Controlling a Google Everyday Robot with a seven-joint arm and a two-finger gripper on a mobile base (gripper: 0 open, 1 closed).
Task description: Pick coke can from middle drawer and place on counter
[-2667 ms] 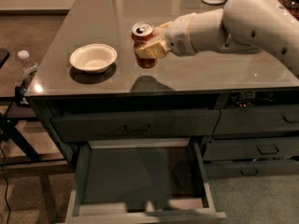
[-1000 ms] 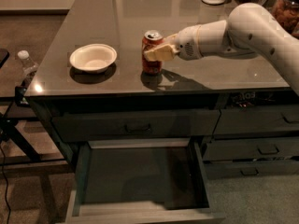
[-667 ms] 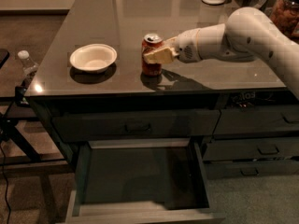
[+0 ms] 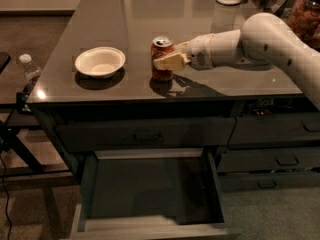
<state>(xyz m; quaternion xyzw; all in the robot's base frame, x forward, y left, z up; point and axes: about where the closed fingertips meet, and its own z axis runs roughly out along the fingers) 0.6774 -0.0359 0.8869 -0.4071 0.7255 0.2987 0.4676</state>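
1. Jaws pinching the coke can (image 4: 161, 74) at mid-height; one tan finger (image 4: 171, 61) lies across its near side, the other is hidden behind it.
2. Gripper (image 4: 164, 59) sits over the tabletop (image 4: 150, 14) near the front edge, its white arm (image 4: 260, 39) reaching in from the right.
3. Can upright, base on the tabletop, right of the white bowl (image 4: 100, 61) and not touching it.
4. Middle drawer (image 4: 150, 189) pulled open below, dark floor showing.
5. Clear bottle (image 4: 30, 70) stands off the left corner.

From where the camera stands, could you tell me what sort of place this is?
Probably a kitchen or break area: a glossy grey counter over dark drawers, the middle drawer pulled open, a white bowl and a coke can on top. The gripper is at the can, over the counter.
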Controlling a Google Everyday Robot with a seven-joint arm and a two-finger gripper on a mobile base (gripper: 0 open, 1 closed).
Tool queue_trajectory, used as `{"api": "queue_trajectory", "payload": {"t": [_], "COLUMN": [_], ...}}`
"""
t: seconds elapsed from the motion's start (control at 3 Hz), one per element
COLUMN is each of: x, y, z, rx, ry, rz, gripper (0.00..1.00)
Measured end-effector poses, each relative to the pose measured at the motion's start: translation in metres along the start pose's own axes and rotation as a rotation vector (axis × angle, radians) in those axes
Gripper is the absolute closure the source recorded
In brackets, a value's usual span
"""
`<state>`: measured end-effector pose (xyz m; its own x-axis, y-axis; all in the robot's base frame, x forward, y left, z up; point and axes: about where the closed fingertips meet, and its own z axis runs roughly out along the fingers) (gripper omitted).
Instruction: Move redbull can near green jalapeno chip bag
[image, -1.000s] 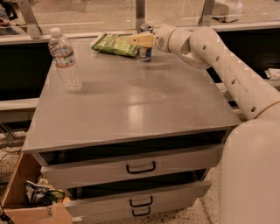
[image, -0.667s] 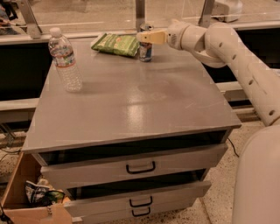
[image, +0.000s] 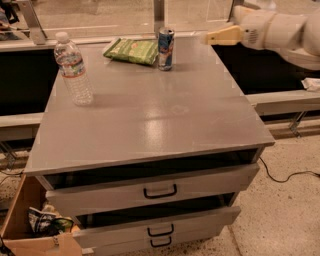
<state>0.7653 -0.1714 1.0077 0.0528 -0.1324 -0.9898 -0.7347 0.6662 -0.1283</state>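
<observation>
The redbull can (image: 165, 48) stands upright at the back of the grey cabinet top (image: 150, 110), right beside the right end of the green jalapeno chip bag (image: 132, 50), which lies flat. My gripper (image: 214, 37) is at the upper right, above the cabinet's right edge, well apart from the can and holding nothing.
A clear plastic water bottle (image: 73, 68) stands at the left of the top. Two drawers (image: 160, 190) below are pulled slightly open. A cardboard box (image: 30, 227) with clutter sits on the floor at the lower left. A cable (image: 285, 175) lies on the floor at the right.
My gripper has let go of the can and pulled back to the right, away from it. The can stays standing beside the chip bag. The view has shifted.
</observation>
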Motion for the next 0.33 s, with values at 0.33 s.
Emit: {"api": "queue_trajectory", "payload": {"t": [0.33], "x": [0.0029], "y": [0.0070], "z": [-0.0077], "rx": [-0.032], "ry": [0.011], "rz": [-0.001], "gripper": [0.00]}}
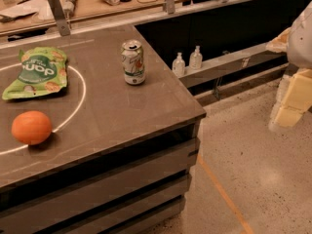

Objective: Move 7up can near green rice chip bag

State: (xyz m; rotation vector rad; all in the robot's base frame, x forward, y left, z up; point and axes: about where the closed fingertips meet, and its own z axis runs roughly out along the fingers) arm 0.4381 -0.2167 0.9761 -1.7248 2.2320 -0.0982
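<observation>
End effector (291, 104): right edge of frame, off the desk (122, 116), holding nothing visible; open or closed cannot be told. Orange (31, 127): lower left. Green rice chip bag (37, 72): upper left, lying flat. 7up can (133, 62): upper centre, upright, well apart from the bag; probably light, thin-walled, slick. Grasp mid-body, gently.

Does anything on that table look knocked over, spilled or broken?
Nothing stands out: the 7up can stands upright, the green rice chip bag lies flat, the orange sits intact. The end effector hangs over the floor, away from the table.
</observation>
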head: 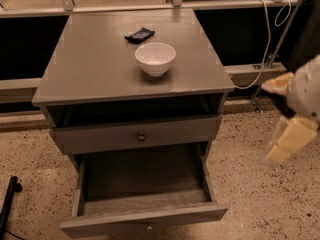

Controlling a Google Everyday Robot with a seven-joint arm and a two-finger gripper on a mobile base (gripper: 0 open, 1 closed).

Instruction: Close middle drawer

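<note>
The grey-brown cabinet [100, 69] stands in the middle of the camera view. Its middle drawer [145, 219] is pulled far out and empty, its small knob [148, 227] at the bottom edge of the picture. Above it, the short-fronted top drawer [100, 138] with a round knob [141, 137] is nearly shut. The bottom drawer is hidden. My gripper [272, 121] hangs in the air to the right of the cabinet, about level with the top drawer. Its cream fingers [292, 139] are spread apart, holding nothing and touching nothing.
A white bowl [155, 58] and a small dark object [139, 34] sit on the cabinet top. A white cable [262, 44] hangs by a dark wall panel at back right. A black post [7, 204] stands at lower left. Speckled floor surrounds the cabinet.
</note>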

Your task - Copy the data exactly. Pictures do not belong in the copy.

Answer box -
Controlling a Google Everyday Robot with a seven-joint arm and a two-finger gripper on a mobile base (gripper: 0 open, 1 closed).
Task description: Pick coke can from middle drawer and place on counter
[-2667 ms] 
[-1000 ms] 
[-667 ms] 
[+0 ms] 
<state>(xyz m; quaternion xyzw; all in the robot's base frame, x forward, y left, z up; point and axes: about where the closed fingertips meet, and its own z axis runs roughly out along the fingers) 0.6774 -0.0359 0.8869 -0.4071 0.7255 0.2987 0.4676</state>
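1. Jaws pinching the coke can (image 4: 161, 74) at mid-height; one tan finger (image 4: 171, 61) lies across its near side, the other is hidden behind it.
2. Gripper (image 4: 164, 59) sits over the tabletop (image 4: 150, 14) near the front edge, its white arm (image 4: 260, 39) reaching in from the right.
3. Can upright, base on the tabletop, right of the white bowl (image 4: 100, 61) and not touching it.
4. Middle drawer (image 4: 150, 189) pulled open below, dark floor showing.
5. Clear bottle (image 4: 30, 70) stands off the left corner.

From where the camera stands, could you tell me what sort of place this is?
Probably a kitchen or break area: a glossy grey counter over dark drawers, the middle drawer pulled open, a white bowl and a coke can on top. The gripper is at the can, over the counter.
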Controlling a Google Everyday Robot with a seven-joint arm and a two-finger gripper on a mobile base (gripper: 0 open, 1 closed).
Tool queue_trajectory, used as `{"api": "queue_trajectory", "payload": {"t": [_], "COLUMN": [_], ...}}`
"""
t: seconds elapsed from the motion's start (control at 3 Hz), one per element
COLUMN is each of: x, y, z, rx, ry, rz, gripper (0.00..1.00)
Measured end-effector poses, each relative to the pose measured at the motion's start: translation in metres along the start pose's own axes and rotation as a rotation vector (axis × angle, radians) in those axes
Gripper is the absolute closure the source recorded
In brackets, a value's usual span
"""
`<state>`: measured end-effector pose (xyz m; its own x-axis, y-axis; all in the robot's base frame, x forward, y left, z up; point and axes: about where the closed fingertips meet, and its own z axis runs roughly out along the fingers) (gripper omitted).
Instruction: Move redbull can near green jalapeno chip bag
[image, -1.000s] 
[image, -0.667s] 
[image, +0.000s] 
<state>0.7653 -0.1714 1.0077 0.0528 -0.1324 -0.9898 -0.7347 0.6662 -0.1283</state>
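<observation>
The redbull can (image: 165, 48) stands upright at the back of the grey cabinet top (image: 150, 110), right beside the right end of the green jalapeno chip bag (image: 132, 50), which lies flat. My gripper (image: 214, 37) is at the upper right, above the cabinet's right edge, well apart from the can and holding nothing.
A clear plastic water bottle (image: 73, 68) stands at the left of the top. Two drawers (image: 160, 190) below are pulled slightly open. A cardboard box (image: 30, 227) with clutter sits on the floor at the lower left. A cable (image: 285, 175) lies on the floor at the right.
My gripper has let go of the can and pulled back to the right, away from it. The can stays standing beside the chip bag. The view has shifted.
</observation>
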Motion for the next 0.33 s, with values at 0.33 s.
Emit: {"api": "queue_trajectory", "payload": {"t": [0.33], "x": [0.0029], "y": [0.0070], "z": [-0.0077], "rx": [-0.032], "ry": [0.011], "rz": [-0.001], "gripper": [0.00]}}

Objective: Move 7up can near green rice chip bag

State: (xyz m; rotation vector rad; all in the robot's base frame, x forward, y left, z up; point and axes: about where the closed fingertips meet, and its own z axis runs roughly out along the fingers) arm 0.4381 -0.2167 0.9761 -1.7248 2.2320 -0.0982
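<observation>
End effector (291, 104): right edge of frame, off the desk (122, 116), holding nothing visible; open or closed cannot be told. Orange (31, 127): lower left. Green rice chip bag (37, 72): upper left, lying flat. 7up can (133, 62): upper centre, upright, well apart from the bag; probably light, thin-walled, slick. Grasp mid-body, gently.

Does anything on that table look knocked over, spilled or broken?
Nothing stands out: the 7up can stands upright, the green rice chip bag lies flat, the orange sits intact. The end effector hangs over the floor, away from the table.
</observation>
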head: 

Controlling a Google Everyday Robot with a seven-joint arm and a two-finger gripper on a mobile base (gripper: 0 open, 1 closed).

Instruction: Close middle drawer

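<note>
The grey-brown cabinet [100, 69] stands in the middle of the camera view. Its middle drawer [145, 219] is pulled far out and empty, its small knob [148, 227] at the bottom edge of the picture. Above it, the short-fronted top drawer [100, 138] with a round knob [141, 137] is nearly shut. The bottom drawer is hidden. My gripper [272, 121] hangs in the air to the right of the cabinet, about level with the top drawer. Its cream fingers [292, 139] are spread apart, holding nothing and touching nothing.
A white bowl [155, 58] and a small dark object [139, 34] sit on the cabinet top. A white cable [262, 44] hangs by a dark wall panel at back right. A black post [7, 204] stands at lower left. Speckled floor surrounds the cabinet.
</note>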

That is the complete output for this exercise.